In the Pink

in the pink

You hate the smell of the place. The sickly stench of cheap air freshener, rather than neutralising the compacted odour of aged bodies, urine-soaked furnishings, and stale cooking, highlights it. You loathe sight of the magnolia walls, the  poorly reproduced generic prints of countryside scenes, the institutional, mint-green, dralon seats. You pity your grandfather’s baggy frame, his wrinkled incapacity, his silent distance. When he doesn’t recognise your voice, it makes you want to cry.

You wonder why he smiles so freely, at the walls, and towards the fluttering, fading curtains.

You think his restless flitting eyes are nigh on blind, but he sees sights to which you are not privy.

He sits at a dinner table, relishing shepherd’s pie with home grown potatoes and carrots. The sun’s rays fall onto a dark green mantlepiece on which sit several crinolined ladies, fashioned in porcelain. Monochrome photos of two young heroes who have yet to die for Britain, shoulder their rifles, proud uncles eager to do their bit. A third photo shows  a shy couple, frowning as the camera clicks. The man wears baggy corduroys and a tweed cap. In his hand he holds a shepherds crook. The woman cradles a baby wrapped in a woollen shawl.

The three white plates are scraped clean, knives and forks placed neatly together, glasses emptied of water. His father sighs contentedly, leans back in his chair, and tamps down tobacco in the bowl of his pipe.

His mother sends him out to play, safe in the knowledge that this rural farm is far from the danger of bomb attacks. He skips down gritty lanes, grabbing at plumes of meadowsweet, stripping off the sweet, creamy blooms, flinging them in the air, watching them fall like confetti. Grinning to himself he thinks how much better life is for a child than a man. He wants to stay forever in this perfect time – never to grow up, never to have the responsibilities of a job and family. He wants his days to be a constant round of  romping in the fields, soaking in the summer sun, returning home when his stomach tells him it is dinner time, enjoying board games with his parents in the evening, or helping his tin soldiers to defeat Hitler’s armies, and bring everlasting peace.

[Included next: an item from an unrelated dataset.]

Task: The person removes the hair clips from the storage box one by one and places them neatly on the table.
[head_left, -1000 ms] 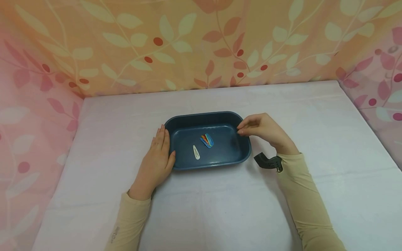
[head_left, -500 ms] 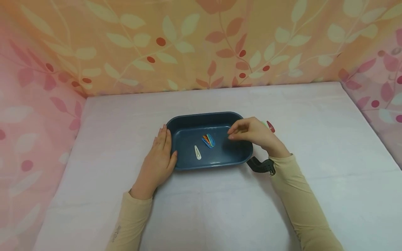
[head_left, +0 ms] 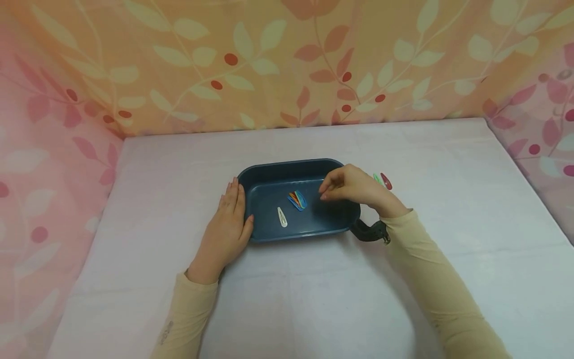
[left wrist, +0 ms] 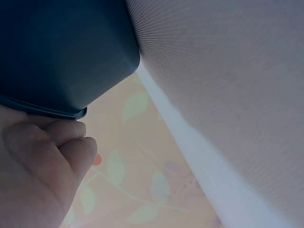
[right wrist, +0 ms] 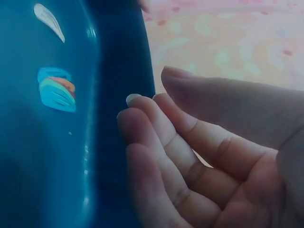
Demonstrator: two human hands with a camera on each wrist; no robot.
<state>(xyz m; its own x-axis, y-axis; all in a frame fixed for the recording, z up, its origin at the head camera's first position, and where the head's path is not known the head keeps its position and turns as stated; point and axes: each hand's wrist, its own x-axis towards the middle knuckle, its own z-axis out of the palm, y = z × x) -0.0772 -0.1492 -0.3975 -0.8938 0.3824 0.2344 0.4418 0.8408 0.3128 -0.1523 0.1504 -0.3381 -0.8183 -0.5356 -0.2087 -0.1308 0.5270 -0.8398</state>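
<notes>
On the table stands a dark blue tray (head_left: 309,231) with rounded corners. A white snap hair clip (head_left: 282,217) lies alone in it, near a small pile of blue, orange and light-coloured hair clips (head_left: 297,200). My left hand (head_left: 226,229) rests along the tray's left rim with straight fingers. Over the tray's right side hovers my right hand (head_left: 350,187), its fingers loosely bent. The right wrist view shows the thumb (right wrist: 213,102) apart from the fingertips and nothing between them. Beyond this hand lie a red hair clip (head_left: 386,181) and a partly hidden green hair clip (head_left: 377,177).
A white cloth (head_left: 448,174) covers the table. A patterned orange curtain (head_left: 269,99) hangs behind the table, and pink ones stand at the sides. A black wrist camera mount (head_left: 369,231) sticks out from my right sleeve, close to the tray's front right corner.
My right hand has moved left from the tray's right rim to above its inside. The red and green clips beyond it have come into view. My left hand stays at the rim.
</notes>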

His eyelids sink, and you think he’s asleep, but his head slants just so, and an expression of ecstasy floods his face.

He hears a recording of Vera Lynn’s voice, drifting through a cottage window.

“There’ll be bluebirds over
The white cliffs of Dover,”

but you are too far in his future to hear the music. All you hear is the traffic roaring along the busy road outside. You reach for his wizened hand. His smile widens.

You can’t understand what reason he could possibly have to smile. Living in this place, you’d think he would want to die. You don’t realise that in his mind, he is in the pink, having the time of his life.

“Tomorrow, just you wait and see.
There’ll be love and laughter
And peace ever after.
Tomorrow, when the world is free,”

The ghost of a squeeze makes your hand tingle. His old bones feel so tiny, so fragile.

His lips lips part. His voice is no more than a whisper:

“Mummy.”

A chill goes through you, and lodges in your heart.

“Grandad,” you say, your voice urgent, “Grandad Jimmy!”

He can’t hear you, your voice is too far away.

Vera Lynn has such a beautiful voice. He knows – has always known – that she sings her song just for him.

“The shepherd will tend his sheep.
The valley will bloom again.
And Jimmy will go to sleep
In his own little room again.
There’ll be bluebirds over
The white cliffs of Dover,
Tomorrow, just you wait and see.”

With horror, you notice your hand is tightly gripping his, crushing his fingers together. You think you’re hurting him. You let go, and his hand flops. He sinks sideways, the beatific smile frozen on his face.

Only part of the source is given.